— Your task —
Each line below that carries the string "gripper" must appear in the answer.

◇ ◇ ◇

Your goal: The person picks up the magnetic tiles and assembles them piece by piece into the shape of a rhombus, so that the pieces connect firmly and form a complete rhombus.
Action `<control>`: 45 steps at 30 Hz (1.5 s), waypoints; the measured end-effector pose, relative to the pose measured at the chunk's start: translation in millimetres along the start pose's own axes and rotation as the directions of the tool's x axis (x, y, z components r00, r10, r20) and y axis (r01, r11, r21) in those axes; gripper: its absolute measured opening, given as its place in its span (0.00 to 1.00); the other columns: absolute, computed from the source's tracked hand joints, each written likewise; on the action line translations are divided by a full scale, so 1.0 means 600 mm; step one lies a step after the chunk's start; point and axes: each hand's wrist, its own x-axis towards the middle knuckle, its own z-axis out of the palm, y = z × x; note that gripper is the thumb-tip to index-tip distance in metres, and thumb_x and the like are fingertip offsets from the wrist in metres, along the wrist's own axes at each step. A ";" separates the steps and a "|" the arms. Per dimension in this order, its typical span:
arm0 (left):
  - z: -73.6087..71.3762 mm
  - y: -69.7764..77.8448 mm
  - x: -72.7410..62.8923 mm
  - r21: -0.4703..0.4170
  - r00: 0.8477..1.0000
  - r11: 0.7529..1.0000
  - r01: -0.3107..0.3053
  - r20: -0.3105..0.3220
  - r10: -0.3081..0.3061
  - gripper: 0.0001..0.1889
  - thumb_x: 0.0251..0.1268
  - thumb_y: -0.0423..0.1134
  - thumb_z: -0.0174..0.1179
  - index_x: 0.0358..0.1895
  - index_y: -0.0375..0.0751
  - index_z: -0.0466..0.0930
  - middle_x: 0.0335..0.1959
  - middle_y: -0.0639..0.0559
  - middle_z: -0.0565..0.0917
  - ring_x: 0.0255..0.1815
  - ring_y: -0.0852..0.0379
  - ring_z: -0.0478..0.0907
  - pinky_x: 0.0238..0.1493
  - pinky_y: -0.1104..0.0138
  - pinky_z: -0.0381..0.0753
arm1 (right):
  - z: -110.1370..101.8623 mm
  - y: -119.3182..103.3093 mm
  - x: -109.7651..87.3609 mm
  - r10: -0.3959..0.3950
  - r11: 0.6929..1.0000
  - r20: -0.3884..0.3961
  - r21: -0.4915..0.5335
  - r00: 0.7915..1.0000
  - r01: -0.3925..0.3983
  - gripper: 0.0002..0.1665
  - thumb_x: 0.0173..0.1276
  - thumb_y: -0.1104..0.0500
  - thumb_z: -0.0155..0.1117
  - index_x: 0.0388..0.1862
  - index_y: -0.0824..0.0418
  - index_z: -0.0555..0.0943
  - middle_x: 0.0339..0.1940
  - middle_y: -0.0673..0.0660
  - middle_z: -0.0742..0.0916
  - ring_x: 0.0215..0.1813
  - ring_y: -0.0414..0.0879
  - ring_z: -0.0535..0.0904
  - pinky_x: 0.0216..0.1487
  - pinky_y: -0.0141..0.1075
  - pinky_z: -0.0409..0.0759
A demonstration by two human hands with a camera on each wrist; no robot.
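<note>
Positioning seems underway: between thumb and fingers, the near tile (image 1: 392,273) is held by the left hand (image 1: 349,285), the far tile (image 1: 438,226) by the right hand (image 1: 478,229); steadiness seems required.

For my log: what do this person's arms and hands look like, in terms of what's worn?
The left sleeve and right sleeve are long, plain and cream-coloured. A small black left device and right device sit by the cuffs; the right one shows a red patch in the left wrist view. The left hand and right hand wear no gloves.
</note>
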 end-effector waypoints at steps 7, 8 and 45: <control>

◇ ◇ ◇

— Written solution —
Action `<control>`: 45 steps at 30 Hz (1.5 s), waypoints; the measured end-effector pose, relative to the pose measured at the chunk's start: translation in millimetres along the start pose's own axes and rotation as the directions of the tool's x axis (x, y, z components r00, r10, r20) and y axis (r01, r11, r21) in those axes; gripper: its absolute measured opening, given as its place in its span (0.00 to 1.00); the other columns: absolute, computed from the source's tracked hand joints, each written likewise; on the action line translations are divided by a full scale, so 1.0 means 600 mm; step one lies a step after the chunk's start; point and axes: each hand's wrist, its own x-axis towards the middle knuckle, its own z-axis out of the palm, y = z × x; note that gripper is the thumb-tip to index-tip distance in metres, and thumb_x and the like are fingertip offsets from the wrist in metres, along the wrist's own axes at each step. A ";" separates the steps and a "|" the arms. Per dimension in this order, its typical span:
  - gripper: 0.0001..0.1889
  - gripper: 0.0002..0.1665

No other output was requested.